In the early seventies Captain Conroe went into the sawmill business on his own account, operating a mill at Egypt on the I. & G.N. Railroad, and another at Halton, both in Montgomery County. He later established a mill at Conroe and thus founded this town. The name adopted by the first citizens of the town was adopted at the suggestion of Mr. Moxie, who was at that time president of the I. & G. N. Railroad. He was identified with the lumber industry at Conroe from that time until his death. Though he was a Republican and held only the office of postmaster he was one of the most progressive and public-spirited citizens of the town. His personality was one to win friends and keep them through life, and his worth in the community was such that his death was looked upon as a loss to every member of the community which he had helped to build up. He was a member of the Masonic order and was buried with Masonic honors at Houston.
At the close of the war he married, in Washington, D.C., Miss Margaret Richardson. Their children are: Rowena, widow of Thomas B. Hart; Effie, wife of H. B. Whitley; and William Munger, mentioned below, all the children being residents of Conroe.

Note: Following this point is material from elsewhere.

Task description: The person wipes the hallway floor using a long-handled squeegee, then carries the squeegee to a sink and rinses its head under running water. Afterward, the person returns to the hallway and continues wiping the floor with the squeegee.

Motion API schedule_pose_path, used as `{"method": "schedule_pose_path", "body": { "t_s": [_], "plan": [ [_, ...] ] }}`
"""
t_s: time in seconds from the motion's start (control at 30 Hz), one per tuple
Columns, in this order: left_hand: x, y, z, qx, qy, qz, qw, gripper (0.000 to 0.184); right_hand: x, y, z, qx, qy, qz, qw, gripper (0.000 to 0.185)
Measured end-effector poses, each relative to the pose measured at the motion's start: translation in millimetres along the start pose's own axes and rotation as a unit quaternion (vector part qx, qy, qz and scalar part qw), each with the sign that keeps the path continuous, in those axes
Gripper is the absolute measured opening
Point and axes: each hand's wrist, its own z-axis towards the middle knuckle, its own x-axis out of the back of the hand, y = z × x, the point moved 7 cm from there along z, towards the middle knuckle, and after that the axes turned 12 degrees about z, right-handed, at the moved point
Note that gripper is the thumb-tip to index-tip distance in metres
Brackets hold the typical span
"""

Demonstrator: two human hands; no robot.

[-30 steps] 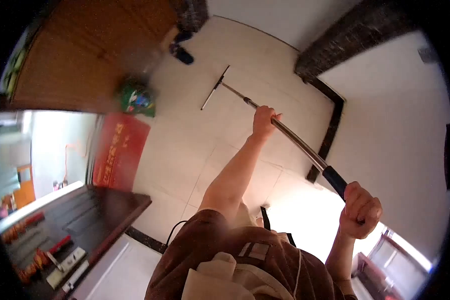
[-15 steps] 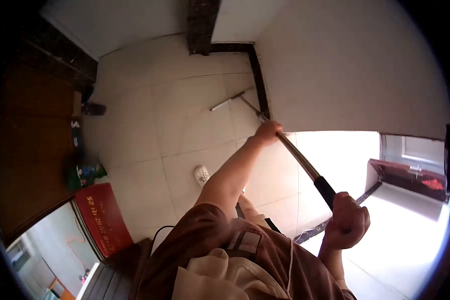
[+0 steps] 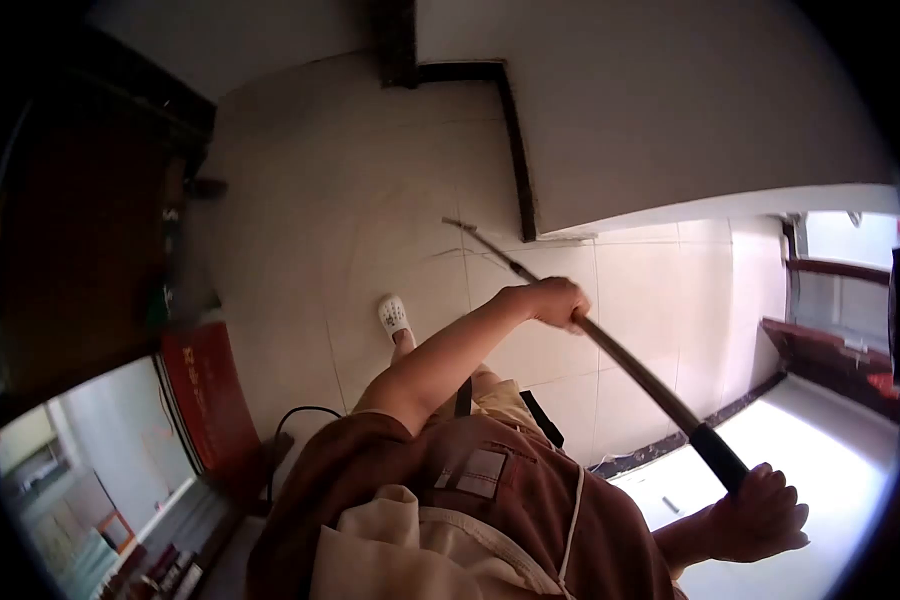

William Munger Conroe, son of the late Captain Isaac Conroe, was born at Houston, October 30, 1870. He is the successor of his father in many of the important activities of that prominent citizen, and has made an independent record of achievement in business. He received his early education in the public schools of Houston, and at an early age began working in his father’s mills. At the age of twenty-two he went to Poughkeepsie, New York, and took a business course in the Eastman’s Business College. On returning home he was again associated with his father in the lumber business and continued until the latter’s death. He was then appointed administrator of the estate, and after its settlement he organized the Conroe Lumber Company, the stockholders of which were himself and his two sisters, Mr. Conroe served as president and general manager until the company ceased operations on account of the timber being exhausted. Since 1907, Mr. Conroe has been engaged in milling lumber in transit.
During the administration of President Harrison Mr. Conroe served as postmaster of Conroe, resigning from the office for political reasons. He is prominent in fraternal affairs, being a member of Conroe Lodge, No. 748, A. F. & A. M., is past high priest of Conroe Chapter, R. A. M., and a member of Trinity Commandery, No. 29, K. T., at Huntsville, and El Mina Temple of the Mystic Shrine at Galveston. He also affiliates with the Knights of Pythias and the Independent Order of Odd Fellows. He married, in 1898, Miss Hattie E. Urquhart, a daughter of W. N. Urquhart, of Conroe. They have two children, Elbert Isaac and Lois Louise.